HELENA – Montana Attorney General Austin Knudsen today asked a federal board to overturn the Bureau of Land Management (BLM) decision to grant a permit change allowing bison grazing in Phillips County. The permit is a part of the American Prairie Reserve’s broader effort to expand bison grazing on the plains across northern and eastern Montana.

Attorney General Knudsen’s appeal asks the U.S. Department of the Interior Office of Hearings and Appeals to overturn the decision and issue a stay until the appeal is resolved to prevent irreparable harm to the grazing allotments and surrounding communities.

“The BLM’s decision ignores the real concerns of rural communities and ranchers who rely on the land in favor of elitist attitudes of those seeking to transform Northeast Montana into a wildlife viewing shed for tourists. Agriculture is not an easy way of life, but Montana ranch families – including my own – are proud of their history and heritage that is still a part of our state today,” Attorney General Knudsen said. “As American Prairie Reserve occupies more and more land here, it pushes out ranching communities, threatens our livestock industry, and will ultimately add to the instability of the world’s food supply.”

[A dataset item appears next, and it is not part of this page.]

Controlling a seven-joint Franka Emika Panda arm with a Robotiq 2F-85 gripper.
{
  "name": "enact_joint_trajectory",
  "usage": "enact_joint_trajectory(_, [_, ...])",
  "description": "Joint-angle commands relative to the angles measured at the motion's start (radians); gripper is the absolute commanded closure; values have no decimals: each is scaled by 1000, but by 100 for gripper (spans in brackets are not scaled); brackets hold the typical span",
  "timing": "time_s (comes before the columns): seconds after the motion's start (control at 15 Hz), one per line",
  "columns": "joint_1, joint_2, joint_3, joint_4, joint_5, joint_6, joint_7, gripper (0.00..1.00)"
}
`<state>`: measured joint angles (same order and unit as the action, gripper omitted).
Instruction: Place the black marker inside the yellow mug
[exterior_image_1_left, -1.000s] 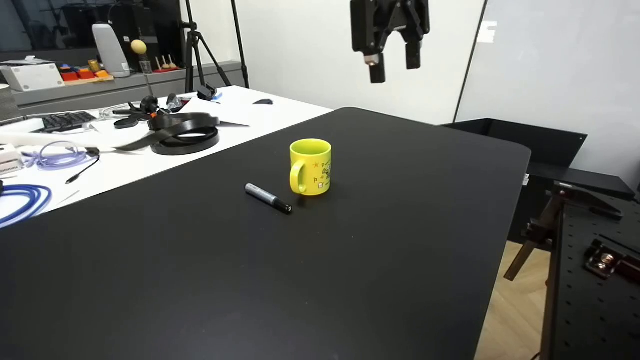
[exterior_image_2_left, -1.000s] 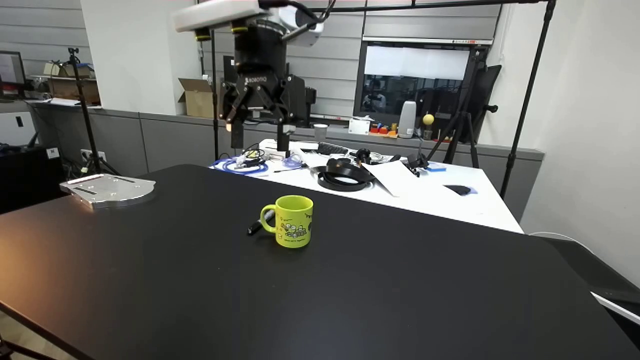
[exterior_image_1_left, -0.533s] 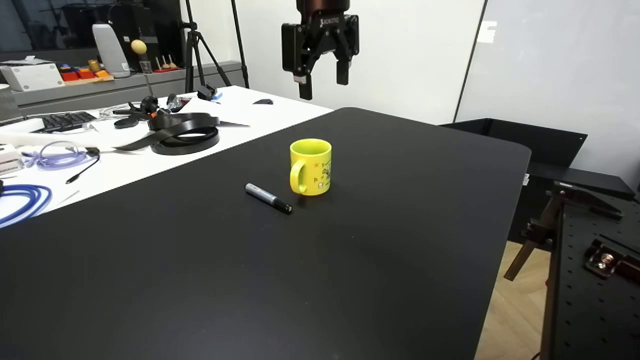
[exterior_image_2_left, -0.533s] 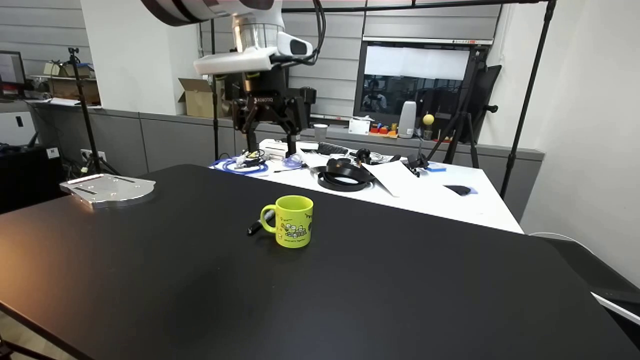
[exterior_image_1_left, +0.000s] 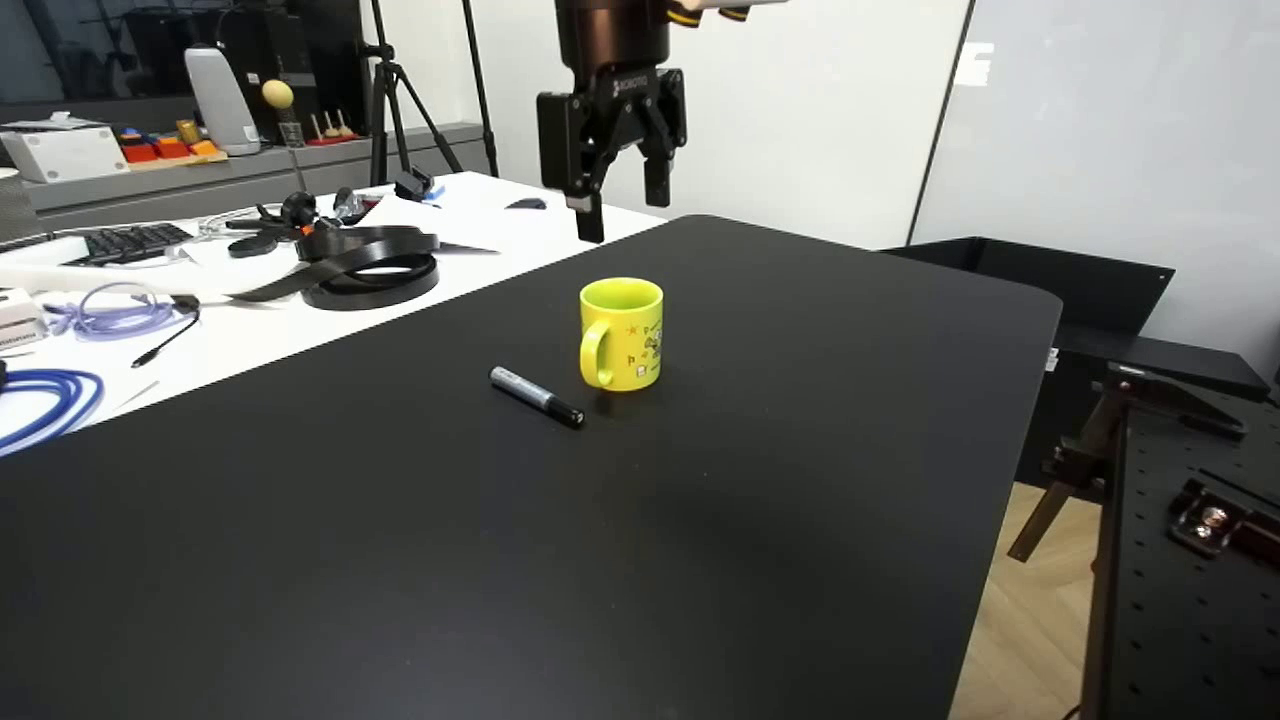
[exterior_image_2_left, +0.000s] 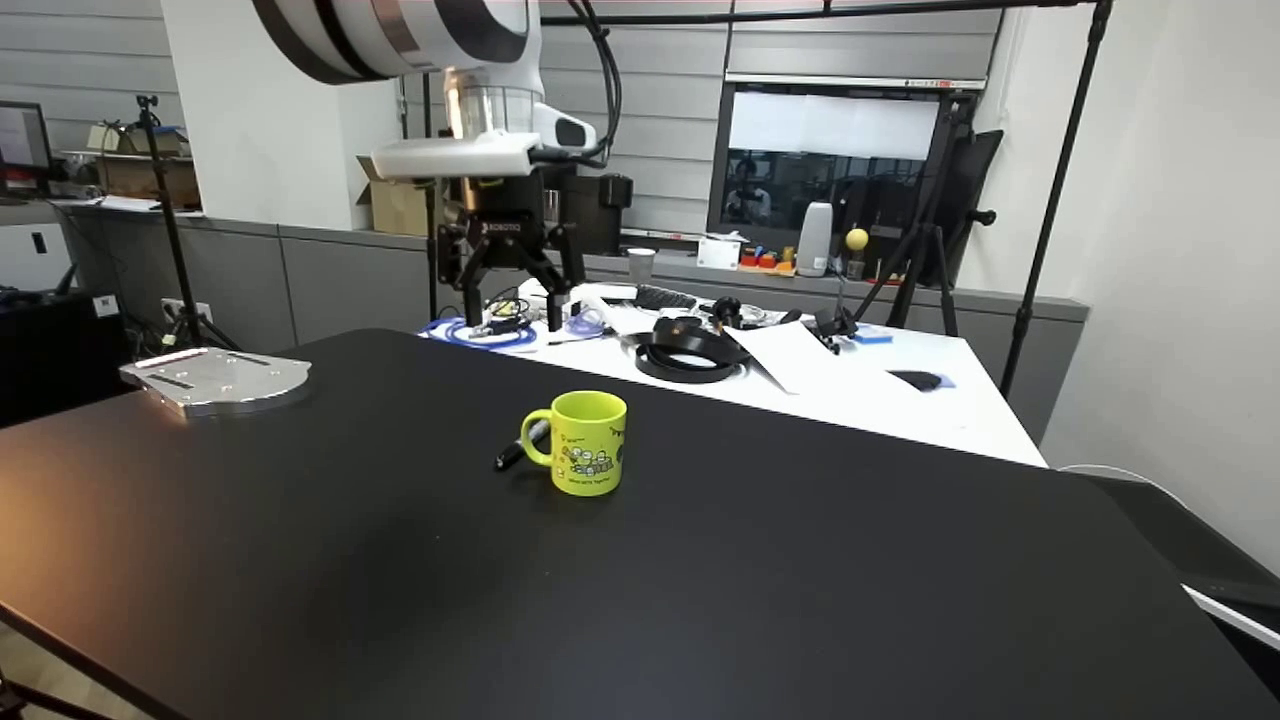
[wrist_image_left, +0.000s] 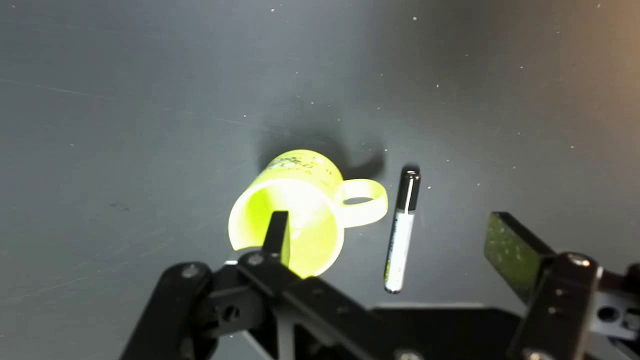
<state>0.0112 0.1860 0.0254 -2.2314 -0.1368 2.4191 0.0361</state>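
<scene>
The black marker (exterior_image_1_left: 537, 397) lies flat on the black table; it has a black cap and a pale grey barrel. It also shows in the wrist view (wrist_image_left: 401, 235) and, partly hidden behind the mug's handle, in an exterior view (exterior_image_2_left: 511, 456). The yellow mug (exterior_image_1_left: 625, 345) stands upright beside it, handle toward the marker; it also shows in an exterior view (exterior_image_2_left: 588, 450) and the wrist view (wrist_image_left: 305, 170). My gripper (exterior_image_1_left: 624, 218) is open and empty, well above the table. In the wrist view the marker appears between the fingers (wrist_image_left: 387, 220), and the left finger overlaps the mug's opening.
A white table (exterior_image_1_left: 480, 215) with cables, black strap rolls and a keyboard adjoins the black table (exterior_image_1_left: 330, 560). A silver metal plate (exterior_image_2_left: 225, 378) sits at the black table's far left corner in an exterior view. A black perforated bench (exterior_image_1_left: 1190, 600) stands beyond the right edge.
My gripper has come down and, in an exterior view, moved left toward the mug and marker, staying open. The mug and marker have not moved.
</scene>
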Motion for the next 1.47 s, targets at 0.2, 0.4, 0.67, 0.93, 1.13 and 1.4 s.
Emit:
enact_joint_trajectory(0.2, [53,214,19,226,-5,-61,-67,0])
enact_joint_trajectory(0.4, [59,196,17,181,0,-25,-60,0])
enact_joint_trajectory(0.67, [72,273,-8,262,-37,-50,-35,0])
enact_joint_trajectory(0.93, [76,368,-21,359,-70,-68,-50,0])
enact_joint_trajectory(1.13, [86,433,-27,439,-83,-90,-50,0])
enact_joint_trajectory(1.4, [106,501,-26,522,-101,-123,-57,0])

BLM’s decision violates the Taylor Grazing Act, Federal Land Policy, and Management Act, Public Rangelands Improvement Act, which all aim to improve public range lands and uplift ranching communities. Conservation bison grazing would directly undermine these legislative goals. Additionally, BLM’s process in issuing its decision ignored numerous concerns and legal deficiencies raised by commenters and violated the Administrative Procedure Act and National Environmental Policy Act.

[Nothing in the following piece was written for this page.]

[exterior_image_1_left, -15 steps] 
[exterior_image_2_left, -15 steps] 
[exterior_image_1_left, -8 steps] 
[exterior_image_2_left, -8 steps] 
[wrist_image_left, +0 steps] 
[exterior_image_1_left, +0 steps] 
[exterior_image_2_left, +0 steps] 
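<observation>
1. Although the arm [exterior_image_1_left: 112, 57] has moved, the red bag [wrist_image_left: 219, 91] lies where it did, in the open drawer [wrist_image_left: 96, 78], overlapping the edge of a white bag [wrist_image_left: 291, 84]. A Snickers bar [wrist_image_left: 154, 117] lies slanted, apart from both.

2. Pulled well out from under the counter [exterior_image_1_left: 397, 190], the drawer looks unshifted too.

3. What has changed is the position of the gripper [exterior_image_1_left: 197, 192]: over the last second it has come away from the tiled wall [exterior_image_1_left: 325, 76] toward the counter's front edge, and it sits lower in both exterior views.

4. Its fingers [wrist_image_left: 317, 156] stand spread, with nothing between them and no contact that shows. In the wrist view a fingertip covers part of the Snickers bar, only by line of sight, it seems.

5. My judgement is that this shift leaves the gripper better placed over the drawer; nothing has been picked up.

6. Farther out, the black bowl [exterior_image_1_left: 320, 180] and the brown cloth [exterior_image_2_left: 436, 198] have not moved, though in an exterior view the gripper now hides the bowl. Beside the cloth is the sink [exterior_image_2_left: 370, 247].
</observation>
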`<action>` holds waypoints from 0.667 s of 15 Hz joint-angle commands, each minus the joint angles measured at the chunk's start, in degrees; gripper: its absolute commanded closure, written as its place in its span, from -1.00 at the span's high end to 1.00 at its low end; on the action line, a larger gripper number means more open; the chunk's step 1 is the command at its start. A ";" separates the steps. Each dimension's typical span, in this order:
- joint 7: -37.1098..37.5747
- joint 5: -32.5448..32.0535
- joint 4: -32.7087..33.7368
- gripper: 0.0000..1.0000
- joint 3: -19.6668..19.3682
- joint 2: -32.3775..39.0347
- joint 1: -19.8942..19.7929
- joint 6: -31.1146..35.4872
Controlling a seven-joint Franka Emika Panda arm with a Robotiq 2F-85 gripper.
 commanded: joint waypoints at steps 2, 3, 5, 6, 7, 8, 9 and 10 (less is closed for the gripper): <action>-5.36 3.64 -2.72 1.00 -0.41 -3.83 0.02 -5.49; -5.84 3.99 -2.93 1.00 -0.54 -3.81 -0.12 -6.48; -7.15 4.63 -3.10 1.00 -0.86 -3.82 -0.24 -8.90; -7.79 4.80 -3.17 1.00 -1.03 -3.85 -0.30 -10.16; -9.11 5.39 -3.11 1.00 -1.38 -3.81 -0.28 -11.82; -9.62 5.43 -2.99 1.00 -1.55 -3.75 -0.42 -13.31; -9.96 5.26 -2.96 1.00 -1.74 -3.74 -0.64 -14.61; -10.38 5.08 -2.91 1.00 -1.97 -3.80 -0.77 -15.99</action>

Grazing indigenous animals like bison can be accomplished through special use grazing permits, but BLM gave APR preferential treatment through bypassing that permit process, upending its statutory scheme, and prioritizing outside groups over Montana ranchers.

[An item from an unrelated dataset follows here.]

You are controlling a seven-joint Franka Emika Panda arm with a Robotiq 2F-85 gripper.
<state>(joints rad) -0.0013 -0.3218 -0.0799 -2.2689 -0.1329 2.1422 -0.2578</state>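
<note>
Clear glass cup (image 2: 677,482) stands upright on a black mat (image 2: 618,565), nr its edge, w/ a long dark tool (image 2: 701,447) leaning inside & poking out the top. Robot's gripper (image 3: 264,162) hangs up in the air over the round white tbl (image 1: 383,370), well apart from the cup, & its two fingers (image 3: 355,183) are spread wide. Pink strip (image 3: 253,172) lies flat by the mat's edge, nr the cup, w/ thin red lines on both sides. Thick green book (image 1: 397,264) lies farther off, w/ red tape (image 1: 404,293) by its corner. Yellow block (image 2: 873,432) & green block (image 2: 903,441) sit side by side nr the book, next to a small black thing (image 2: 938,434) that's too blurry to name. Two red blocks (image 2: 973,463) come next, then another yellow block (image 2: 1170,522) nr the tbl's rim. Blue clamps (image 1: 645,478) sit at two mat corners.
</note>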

“Few (no) cattle ranchers raise cows for the sheer glory of the bovine form, for their symbolic connection to American history, or for their contributions to the natural environment. But that’s precisely what APR intends to do here—manage a bison herd for purely conservation, ecological, and nostalgic ends.   Bison aren’t livestock under federal law,” the appeal states. “Such a shift in the use of the land harms not only ranchers—who can no longer use this federal land to graze their livestock—but entire rural communities who depend on livestock operations to earn their own living.”

The BLM failed to adequately consider these economic impacts on local communities as required by law as well as the interference a large bison herd would cause surrounding cattle operations. Additionally, BLM held a single virtual meeting “in the middle of the day, in the middle of the work week, in the middle of haying season—a time and format that precluded the participation of those individuals most impacted by the proposal and most likely to offer salient feedback.”

Last September, Attorney General Knudsen held a public listening session in Malta, Montana. More than 250 Montanans came to the meeting, including many local agriculturalists who said the BLM effectively ignored and shut them out from its public comment process.

Following that, he filed formal comments with the BLM that spelled out the legal issues with the agency’s inadequate review process and with the APR’s proposal itself, which are echoed in today’s appeal.